# What is being asked:
Restate word for word the lines of the data below, from the first through the one that has "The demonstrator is".

# Stored data:

***

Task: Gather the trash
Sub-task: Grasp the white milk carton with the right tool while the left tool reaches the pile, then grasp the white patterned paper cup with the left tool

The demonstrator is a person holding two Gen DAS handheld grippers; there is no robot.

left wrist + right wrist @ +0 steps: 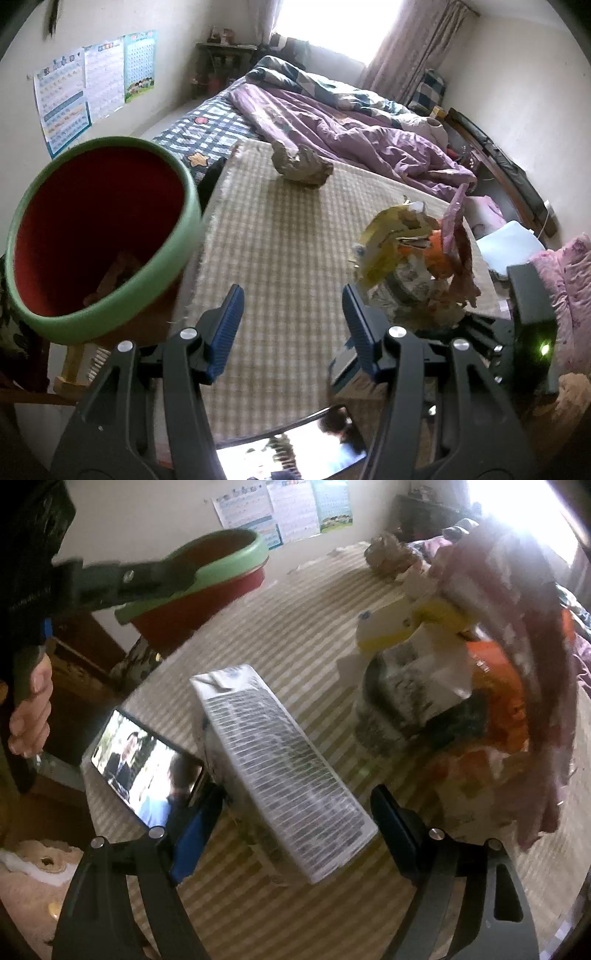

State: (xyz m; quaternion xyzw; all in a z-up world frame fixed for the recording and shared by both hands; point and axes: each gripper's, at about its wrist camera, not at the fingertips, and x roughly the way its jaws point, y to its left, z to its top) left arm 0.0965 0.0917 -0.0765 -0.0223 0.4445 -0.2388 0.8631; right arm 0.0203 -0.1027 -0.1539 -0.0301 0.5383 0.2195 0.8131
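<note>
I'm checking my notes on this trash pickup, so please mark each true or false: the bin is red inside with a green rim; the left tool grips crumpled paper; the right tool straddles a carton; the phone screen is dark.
1. The bin is red inside with a green rim. True.
2. The left tool grips crumpled paper. False: the tool is empty, and the paper lies farther off on the blanket.
3. The right tool straddles a carton. True.
4. The phone screen is dark. False: it is lit and showing a video.

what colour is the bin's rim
Green, with a red inside; the bin shows best in the left wrist view.
</note>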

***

# Answer below:
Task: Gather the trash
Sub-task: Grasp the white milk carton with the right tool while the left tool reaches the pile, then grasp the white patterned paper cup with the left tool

The demonstrator is a person holding two Gen DAS handheld grippers; there is no robot.

This exercise is now done.